Occasional blogging, mostly of the long-form variety.

Tuesday, September 30, 2008

Paul Newman (1925-2008)


A great actor and a greater human being has passed away. Condolences to Joanne Woodward, his daughters, and his many friends.

Here's Paul Newman's imdb page. From The Washington Post, here's his obituary, an appreciation by Stephen Hunter, a list of his 10 Oscar-nominated performances, and an article on his arrangements to continue his charities. Here's The New York Times obituary, an appraisal, a remembrance from a friend, and a short humorous piece making fun of that Fox News lawsuit against Al Franken. The Los Angeles Times has the official obituary from his publicist and a retrospective. NPR has a remembrance and links a number of older pieces, including a short anecdote about Paul Newman's "potty humor." Meanwhile, here's the pages for Newman's Own (organic food before it was fashionable) and for the original Hole in the Wall Gang Camp. Dahlia Lithwick has a lovely piece about working there (her Slate colleagues also have some good pieces linked on the same page). David Letterman had a nice, funny remembrance, and Newman's close friend Robert Redford made some remarks. I'm sure more will follow.

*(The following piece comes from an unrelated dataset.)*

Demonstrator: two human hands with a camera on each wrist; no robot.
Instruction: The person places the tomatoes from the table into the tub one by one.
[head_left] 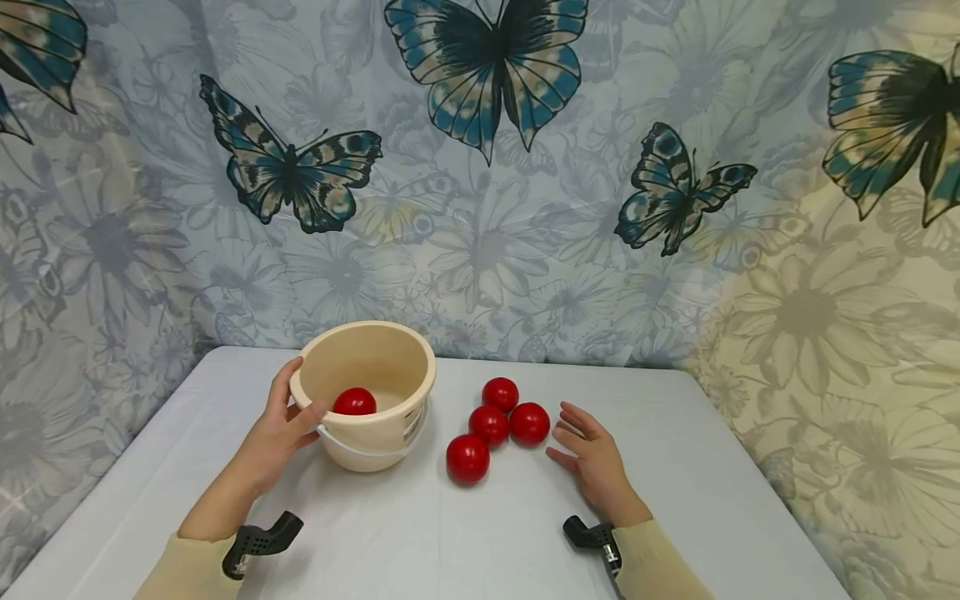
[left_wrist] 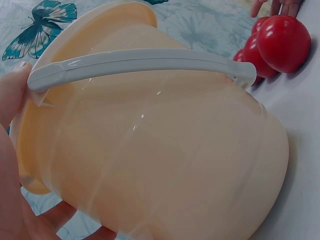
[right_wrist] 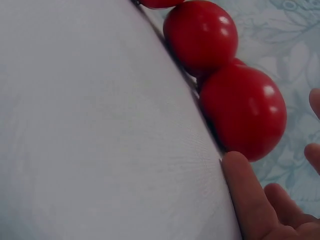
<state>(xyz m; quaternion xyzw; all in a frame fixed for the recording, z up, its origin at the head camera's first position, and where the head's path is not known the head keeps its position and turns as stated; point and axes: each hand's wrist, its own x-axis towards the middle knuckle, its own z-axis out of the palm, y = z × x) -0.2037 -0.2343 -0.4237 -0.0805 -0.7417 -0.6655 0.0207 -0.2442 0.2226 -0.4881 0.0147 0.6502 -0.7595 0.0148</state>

Newman really belonged to an earlier generation than mine, but who didn't like Paul Newman? When I was a kid, Butch Cassidy and the Sundance Kid was always on TV, and we watched it more times than I can count (William Goldman never gets tired about talking about that film). The Sting ran a decent amount, too. My dad was quite a fan of The Hustler. As I grew older, I finally got to see why everyone raved about Cool Hand Luke, and I raved about Nobody's Fool to everyone the year it came out. Newman's so good in The Road to Perdition and, well, everything, it's easy to take him for granted. There a few classic Newman films I still haven't seen, actually, but I certainly saw enough to prize how damn good he was. The Verdict is a marvel. Roy Edroso has a great short piece about two of his favorite Newman performances (that match mine, actually), and how Newman "played the trick of submerging his charm early on and letting it creep out as the character made progress." Many remembrances note his charisma and good looks, but also how he played against them. He could handle both subtlety and power, and it made for some vibrant performances.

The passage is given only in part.